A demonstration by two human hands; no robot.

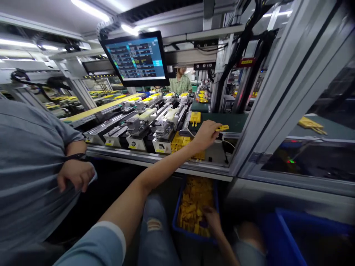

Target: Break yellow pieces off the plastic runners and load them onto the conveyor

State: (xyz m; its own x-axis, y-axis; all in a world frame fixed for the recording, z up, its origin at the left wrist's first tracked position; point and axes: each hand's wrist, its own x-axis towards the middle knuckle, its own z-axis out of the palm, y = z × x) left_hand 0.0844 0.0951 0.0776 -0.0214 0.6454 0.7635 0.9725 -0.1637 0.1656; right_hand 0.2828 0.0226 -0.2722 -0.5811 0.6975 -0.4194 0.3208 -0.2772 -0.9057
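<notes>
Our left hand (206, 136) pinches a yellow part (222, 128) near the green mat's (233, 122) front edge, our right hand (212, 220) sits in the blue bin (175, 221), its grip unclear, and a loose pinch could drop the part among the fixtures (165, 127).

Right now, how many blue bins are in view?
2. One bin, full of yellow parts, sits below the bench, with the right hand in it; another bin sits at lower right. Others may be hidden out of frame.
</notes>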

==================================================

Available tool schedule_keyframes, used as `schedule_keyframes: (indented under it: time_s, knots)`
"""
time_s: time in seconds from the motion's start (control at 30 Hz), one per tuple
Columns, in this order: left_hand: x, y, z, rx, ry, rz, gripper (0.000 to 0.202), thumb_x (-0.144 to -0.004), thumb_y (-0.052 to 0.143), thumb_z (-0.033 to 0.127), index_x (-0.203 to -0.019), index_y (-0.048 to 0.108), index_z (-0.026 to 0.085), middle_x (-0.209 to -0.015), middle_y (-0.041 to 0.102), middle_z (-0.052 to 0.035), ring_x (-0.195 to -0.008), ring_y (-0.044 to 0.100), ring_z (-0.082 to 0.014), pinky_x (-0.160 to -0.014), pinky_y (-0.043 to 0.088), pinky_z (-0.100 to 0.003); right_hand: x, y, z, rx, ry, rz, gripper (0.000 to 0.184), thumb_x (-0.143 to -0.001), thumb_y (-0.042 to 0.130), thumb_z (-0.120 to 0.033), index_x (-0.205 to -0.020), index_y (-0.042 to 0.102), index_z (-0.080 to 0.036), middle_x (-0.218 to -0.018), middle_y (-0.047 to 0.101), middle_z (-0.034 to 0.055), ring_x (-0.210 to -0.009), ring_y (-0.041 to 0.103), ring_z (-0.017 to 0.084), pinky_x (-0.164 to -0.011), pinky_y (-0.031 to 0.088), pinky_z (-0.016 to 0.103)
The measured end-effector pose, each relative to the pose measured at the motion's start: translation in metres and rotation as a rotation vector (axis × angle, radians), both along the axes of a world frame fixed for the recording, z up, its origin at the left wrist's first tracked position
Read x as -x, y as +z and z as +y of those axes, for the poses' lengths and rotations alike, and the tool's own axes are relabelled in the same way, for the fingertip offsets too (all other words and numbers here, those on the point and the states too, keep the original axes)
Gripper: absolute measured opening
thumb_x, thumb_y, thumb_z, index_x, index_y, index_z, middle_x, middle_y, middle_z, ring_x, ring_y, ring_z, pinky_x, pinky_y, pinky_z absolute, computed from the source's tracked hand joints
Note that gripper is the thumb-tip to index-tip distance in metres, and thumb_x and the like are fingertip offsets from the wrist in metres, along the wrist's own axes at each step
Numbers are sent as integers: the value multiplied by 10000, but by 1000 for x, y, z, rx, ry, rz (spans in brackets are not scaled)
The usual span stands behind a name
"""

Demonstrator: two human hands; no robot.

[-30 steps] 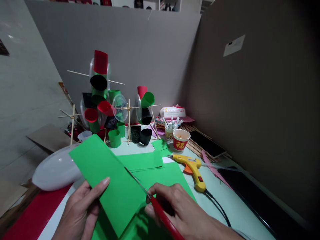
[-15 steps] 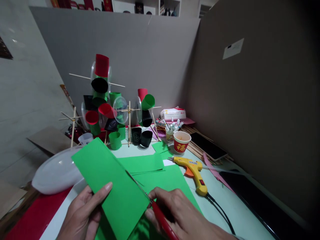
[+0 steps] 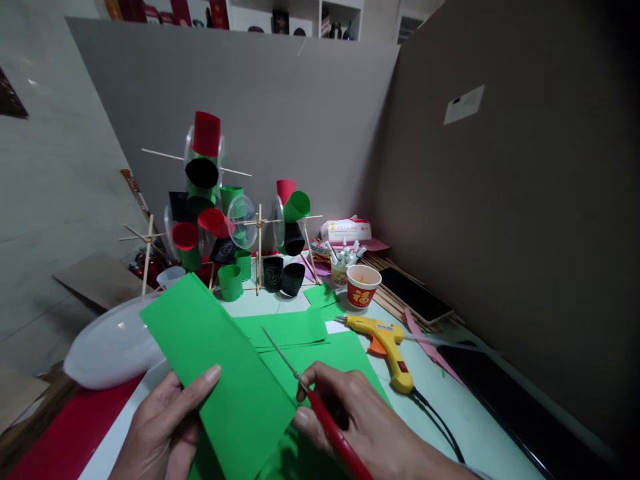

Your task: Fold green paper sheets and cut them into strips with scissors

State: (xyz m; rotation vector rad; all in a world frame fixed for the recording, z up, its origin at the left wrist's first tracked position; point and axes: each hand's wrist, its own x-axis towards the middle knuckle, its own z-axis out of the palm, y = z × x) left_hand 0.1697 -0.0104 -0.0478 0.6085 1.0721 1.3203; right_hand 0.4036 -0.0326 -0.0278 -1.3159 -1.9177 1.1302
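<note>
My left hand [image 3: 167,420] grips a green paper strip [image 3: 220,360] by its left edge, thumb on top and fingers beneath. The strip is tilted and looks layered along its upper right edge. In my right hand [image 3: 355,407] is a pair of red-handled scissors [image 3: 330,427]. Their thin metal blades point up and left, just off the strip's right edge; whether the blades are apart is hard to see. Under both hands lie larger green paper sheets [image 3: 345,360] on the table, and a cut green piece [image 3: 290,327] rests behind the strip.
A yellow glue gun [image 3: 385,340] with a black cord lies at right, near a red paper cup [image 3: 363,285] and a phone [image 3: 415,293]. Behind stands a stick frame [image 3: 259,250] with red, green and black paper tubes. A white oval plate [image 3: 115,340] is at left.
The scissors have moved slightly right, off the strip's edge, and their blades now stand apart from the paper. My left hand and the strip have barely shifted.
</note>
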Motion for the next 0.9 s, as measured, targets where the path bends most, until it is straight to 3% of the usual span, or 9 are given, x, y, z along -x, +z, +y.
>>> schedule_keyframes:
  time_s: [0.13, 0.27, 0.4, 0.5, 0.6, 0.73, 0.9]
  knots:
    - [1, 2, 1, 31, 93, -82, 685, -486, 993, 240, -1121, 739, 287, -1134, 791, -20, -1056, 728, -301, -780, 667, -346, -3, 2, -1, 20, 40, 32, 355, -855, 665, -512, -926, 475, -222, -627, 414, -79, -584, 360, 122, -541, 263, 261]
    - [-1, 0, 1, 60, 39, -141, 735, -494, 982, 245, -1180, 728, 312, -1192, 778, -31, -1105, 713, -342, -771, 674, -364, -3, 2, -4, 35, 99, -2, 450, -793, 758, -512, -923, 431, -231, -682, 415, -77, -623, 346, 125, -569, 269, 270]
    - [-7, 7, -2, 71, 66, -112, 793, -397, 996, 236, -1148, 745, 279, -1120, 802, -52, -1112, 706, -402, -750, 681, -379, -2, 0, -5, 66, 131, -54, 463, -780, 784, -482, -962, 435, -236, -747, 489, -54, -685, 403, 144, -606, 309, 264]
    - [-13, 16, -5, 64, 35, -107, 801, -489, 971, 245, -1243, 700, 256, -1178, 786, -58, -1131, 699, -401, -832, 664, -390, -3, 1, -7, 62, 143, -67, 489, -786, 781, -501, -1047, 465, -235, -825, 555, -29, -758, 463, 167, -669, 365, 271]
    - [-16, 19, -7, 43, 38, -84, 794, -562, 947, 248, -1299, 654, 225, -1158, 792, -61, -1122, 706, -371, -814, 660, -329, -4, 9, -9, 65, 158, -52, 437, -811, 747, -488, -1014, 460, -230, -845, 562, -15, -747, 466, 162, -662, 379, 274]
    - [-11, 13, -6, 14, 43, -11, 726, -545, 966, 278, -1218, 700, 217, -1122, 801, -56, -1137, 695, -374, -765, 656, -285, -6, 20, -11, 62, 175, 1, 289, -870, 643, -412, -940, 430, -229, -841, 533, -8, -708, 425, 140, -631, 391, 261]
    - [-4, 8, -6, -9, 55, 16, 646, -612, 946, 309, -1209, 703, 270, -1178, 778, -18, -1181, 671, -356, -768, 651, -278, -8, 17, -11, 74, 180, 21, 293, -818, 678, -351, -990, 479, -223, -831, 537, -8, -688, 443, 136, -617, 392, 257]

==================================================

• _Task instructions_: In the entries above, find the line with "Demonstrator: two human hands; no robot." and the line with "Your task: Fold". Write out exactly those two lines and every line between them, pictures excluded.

• _Answer space_:
Demonstrator: two human hands; no robot.

[-30 steps] 
[-15 steps] 
[+0 steps] 

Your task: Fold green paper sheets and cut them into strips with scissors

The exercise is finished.